▶ _TRY IT_
Copy the data below. Keep every line exactly as it is.

▶ _INFORMATION PROVIDED_
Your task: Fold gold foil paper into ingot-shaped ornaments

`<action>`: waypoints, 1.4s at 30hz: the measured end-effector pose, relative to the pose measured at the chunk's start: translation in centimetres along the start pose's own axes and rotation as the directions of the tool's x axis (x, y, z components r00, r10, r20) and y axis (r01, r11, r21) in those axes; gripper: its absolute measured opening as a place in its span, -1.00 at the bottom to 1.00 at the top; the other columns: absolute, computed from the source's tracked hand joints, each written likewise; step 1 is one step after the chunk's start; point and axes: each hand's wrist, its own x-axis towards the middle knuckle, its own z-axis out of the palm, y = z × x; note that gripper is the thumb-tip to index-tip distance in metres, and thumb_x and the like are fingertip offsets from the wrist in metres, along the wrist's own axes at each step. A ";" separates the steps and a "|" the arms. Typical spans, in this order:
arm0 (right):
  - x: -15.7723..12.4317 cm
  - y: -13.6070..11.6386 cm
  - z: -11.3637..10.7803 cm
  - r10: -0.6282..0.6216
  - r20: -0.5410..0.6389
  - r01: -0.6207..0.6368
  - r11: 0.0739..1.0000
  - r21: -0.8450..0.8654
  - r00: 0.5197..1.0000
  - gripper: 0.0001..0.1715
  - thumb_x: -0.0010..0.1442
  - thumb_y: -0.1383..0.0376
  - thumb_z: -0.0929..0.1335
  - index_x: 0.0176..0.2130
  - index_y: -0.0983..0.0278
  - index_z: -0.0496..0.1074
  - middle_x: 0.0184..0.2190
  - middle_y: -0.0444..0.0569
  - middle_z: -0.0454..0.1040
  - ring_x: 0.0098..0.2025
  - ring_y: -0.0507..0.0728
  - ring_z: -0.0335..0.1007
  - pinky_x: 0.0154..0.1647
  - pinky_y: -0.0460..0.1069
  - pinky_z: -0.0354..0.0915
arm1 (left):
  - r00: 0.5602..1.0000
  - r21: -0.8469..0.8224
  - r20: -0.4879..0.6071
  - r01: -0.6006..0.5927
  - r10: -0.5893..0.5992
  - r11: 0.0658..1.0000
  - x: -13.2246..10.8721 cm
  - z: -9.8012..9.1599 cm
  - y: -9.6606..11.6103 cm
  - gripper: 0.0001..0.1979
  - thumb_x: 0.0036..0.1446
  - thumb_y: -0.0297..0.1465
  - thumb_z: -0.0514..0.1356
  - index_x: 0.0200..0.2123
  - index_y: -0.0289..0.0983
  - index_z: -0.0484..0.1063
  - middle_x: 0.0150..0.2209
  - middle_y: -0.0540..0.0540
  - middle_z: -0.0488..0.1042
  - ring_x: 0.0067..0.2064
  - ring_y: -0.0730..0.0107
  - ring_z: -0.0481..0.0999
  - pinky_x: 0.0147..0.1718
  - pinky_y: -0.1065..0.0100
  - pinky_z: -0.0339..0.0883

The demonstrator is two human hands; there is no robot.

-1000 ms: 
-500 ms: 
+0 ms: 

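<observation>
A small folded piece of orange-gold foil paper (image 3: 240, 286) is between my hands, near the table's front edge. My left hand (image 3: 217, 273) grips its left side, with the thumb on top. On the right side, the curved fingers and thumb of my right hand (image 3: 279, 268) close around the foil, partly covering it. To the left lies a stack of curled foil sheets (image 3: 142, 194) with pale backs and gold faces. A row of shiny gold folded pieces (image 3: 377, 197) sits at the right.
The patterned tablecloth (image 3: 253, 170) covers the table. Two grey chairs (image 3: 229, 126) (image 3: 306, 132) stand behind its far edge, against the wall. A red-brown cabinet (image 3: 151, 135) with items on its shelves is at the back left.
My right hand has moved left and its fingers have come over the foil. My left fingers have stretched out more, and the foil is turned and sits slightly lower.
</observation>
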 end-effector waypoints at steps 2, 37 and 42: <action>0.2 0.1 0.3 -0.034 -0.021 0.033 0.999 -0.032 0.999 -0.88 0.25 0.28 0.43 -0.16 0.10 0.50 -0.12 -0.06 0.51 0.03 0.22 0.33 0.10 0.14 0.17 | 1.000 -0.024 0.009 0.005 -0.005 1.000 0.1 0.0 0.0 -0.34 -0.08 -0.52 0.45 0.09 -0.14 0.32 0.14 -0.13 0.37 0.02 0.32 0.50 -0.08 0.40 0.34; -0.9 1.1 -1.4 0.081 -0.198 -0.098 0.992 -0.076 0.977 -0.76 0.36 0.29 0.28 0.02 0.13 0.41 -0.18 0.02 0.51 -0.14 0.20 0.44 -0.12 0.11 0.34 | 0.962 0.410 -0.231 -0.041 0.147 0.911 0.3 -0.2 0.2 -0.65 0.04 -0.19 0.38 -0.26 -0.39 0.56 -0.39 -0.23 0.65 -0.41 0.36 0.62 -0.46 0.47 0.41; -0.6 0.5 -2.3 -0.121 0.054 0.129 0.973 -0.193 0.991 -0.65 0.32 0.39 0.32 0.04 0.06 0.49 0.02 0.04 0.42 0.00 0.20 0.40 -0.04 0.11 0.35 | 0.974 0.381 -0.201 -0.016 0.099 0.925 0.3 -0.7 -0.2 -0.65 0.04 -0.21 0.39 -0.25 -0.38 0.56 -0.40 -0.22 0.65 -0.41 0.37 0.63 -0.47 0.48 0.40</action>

▶ _SOLVED PROBLEM_
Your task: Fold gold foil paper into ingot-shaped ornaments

`<action>`: waypoints, 1.4s at 30hz: the measured end-effector pose, relative to the pose measured at the chunk's start: translation in centimetres along the start pose's own axes and rotation as the directions of the tool's x axis (x, y, z components r00, r10, r20) and y axis (r01, r11, r21) in those axes; gripper: its absolute measured opening as a place in its span, -1.00 at the bottom to 1.00 at the top; the other columns: absolute, computed from the source's tracked hand joints, each written likewise; step 1 is one step after the chunk's start; point and axes: each hand's wrist, its own x-axis towards the middle knuckle, its own z-axis out of the palm, y = z × x; note that gripper is the thumb-tip to index-tip distance in metres, and thumb_x and the like are fingertip offsets from the wrist in metres, along the wrist's own axes at each step. A ";" separates the steps and a "|" the arms. Typical spans, in this order:
arm0 (right):
  - x: -15.7723..12.4317 cm
  - y: -13.6070..11.6386 cm
  - z: -11.3637..10.7803 cm
  - r10: -0.6282..0.6216
  - r20: -0.5410..0.6389
  - r01: -0.6207..0.6368
  - r11: 0.0739..1.0000
  - r21: -0.8450..0.8654
  - r00: 0.5197..1.0000
  - gripper: 0.0001..0.1715
  - thumb_x: -0.0010..0.1442
  - thumb_y: -0.1383..0.0376
  - thumb_z: -0.0929..0.1335
  - index_x: 0.0176..0.2130
  - index_y: -0.0983..0.0278
  - index_z: -0.0496..0.1074
  - middle_x: 0.0184..0.2190
  - middle_y: -0.0444..0.0569
  - middle_z: -0.0454..0.1040
  - ring_x: 0.0098..0.2025
  - ring_y: -0.0507..0.0728
  - ring_z: -0.0335..0.1007
  - pinky_x: 0.0154..0.1647
  - pinky_y: -0.0460..0.1069
  - pinky_z: -0.0354..0.0915
arm1 (left):
  - r00: 0.5602..1.0000
  - r21: -0.8469..0.8224
  - r20: -0.4879..0.6071
  - r01: -0.6006..0.5927
  - r10: -0.5893..0.5992
  - r11: 0.0658..1.0000
  - x: -13.2246..10.8721 cm
  - z: -9.8012..9.1599 cm
  - y: -9.6606..11.6103 cm
  - gripper: 0.0001..0.1979
  - thumb_x: 0.0036..0.1446
  - thumb_y: -0.0297..0.1465
  - thumb_z: -0.0514..0.1356
  - index_x: 0.0200..0.2123
  - index_y: -0.0289..0.0983
  - index_z: -0.0484..0.1063
  - middle_x: 0.0150..0.2209
  - middle_y: -0.0540..0.0540
  - middle_z: -0.0488..0.1042
  - ring_x: 0.0067..0.2064
  - ring_y: -0.0730..0.0107
  - ring_z: -0.0481..0.0999
  - pinky_x: 0.0147..0.1718
  - pinky_y: -0.1065..0.0100
  - pinky_z: -0.0339..0.0883

The demonstrator is two human hands; there is no robot.

-1000 ms: 
-500 ms: 
+0 ms: 

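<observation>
A small folded piece of orange-gold foil paper (image 3: 240, 286) is between my hands, near the table's front edge. My left hand (image 3: 217, 273) grips its left side, with the thumb on top. On the right side, the curved fingers and thumb of my right hand (image 3: 279, 268) close around the foil, partly covering it. To the left lies a stack of curled foil sheets (image 3: 142, 194) with pale backs and gold faces. A row of shiny gold folded pieces (image 3: 377, 197) sits at the right.
The patterned tablecloth (image 3: 253, 170) covers the table. Two grey chairs (image 3: 229, 126) (image 3: 306, 132) stand behind its far edge, against the wall. A red-brown cabinet (image 3: 151, 135) with items on its shelves is at the back left.
My right hand has moved left and its fingers have come over the foil. My left fingers have stretched out more, and the foil is turned and sits slightly lower.
</observation>
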 end-effector waypoints at steps 2, 37 and 42: <action>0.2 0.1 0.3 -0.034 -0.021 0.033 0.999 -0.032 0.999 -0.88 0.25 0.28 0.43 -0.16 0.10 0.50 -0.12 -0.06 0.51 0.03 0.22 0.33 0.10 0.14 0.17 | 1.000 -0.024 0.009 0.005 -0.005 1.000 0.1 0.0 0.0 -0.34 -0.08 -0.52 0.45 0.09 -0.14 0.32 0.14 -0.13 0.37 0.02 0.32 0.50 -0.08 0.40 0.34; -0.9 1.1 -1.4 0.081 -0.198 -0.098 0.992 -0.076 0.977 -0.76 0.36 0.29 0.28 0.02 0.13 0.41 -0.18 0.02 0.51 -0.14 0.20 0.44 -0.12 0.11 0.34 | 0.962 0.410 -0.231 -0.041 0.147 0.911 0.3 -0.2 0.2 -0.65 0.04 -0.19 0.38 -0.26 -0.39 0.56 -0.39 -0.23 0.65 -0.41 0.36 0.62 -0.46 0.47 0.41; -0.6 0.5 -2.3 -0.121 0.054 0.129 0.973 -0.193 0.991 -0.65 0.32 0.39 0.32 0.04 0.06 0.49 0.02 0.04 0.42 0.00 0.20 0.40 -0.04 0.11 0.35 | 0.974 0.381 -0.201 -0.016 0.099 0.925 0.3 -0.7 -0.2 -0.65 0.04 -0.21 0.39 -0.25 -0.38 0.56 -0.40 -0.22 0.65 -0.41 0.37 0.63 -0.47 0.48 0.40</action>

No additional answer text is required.